The European Commission is paying attention to this area, too. In fact, the group funded two years of my team’s research, in collaboration with Oxford University and other members of the CloudWATCH2 consortium, into a roadmap toward a cloud market encouraging price transparency, which looked into exactly this risk and how it could potentially be mitigated without resorting to anything too drastic.

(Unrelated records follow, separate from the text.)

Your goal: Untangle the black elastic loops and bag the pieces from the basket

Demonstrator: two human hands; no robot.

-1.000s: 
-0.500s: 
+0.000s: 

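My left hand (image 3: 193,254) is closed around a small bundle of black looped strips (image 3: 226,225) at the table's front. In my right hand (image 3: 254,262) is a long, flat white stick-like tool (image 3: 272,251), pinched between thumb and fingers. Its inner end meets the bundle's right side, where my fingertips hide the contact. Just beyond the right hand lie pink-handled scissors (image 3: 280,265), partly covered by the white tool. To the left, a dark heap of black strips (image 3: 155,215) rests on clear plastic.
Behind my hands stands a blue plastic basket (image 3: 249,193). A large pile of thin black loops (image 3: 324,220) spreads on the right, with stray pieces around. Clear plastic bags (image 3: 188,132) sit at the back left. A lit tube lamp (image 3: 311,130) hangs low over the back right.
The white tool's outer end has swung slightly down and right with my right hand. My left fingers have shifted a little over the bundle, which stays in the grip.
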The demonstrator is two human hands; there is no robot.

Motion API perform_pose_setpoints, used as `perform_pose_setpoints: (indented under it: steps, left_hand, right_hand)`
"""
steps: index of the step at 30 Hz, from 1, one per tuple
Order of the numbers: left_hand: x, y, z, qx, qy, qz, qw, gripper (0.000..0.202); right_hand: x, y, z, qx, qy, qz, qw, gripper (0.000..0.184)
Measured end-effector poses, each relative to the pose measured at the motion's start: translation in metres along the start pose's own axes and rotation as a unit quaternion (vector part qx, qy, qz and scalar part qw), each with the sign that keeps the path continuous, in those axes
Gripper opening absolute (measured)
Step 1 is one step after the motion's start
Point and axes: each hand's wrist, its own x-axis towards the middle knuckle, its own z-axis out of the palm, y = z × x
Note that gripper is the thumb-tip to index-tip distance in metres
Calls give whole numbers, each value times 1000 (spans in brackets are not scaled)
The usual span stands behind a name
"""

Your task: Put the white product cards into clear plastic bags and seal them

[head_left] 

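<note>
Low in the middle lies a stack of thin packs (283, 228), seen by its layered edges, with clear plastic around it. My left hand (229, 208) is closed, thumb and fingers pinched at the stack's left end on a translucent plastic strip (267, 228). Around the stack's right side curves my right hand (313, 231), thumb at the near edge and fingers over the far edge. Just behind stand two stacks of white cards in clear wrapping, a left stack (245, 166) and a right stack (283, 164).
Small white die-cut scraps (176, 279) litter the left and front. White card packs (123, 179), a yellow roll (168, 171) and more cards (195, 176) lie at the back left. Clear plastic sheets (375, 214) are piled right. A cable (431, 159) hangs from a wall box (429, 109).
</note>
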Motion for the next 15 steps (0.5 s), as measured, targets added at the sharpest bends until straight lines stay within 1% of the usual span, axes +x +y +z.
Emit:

To summarize my predictions, then, I expect AWS to continue to grow market share, with only a couple of other hyperscale vendors really keeping up. Indeed, I expect this to become a focus of attention for a wide range of regulatory and supervisory bodies around the world throughout 2018. Finally, because I have faith that Amazon really is the world’s most customer-centric company, I predict that AWS will take various actions to mitigate these potential black swan risks, so that the ongoing migration from inefficient private cloud to the hyperscale public cloud will be able to continue without either risking disruptive regulatory intervention or suffering an unmitigated worldwide systemic risk to our digital economies.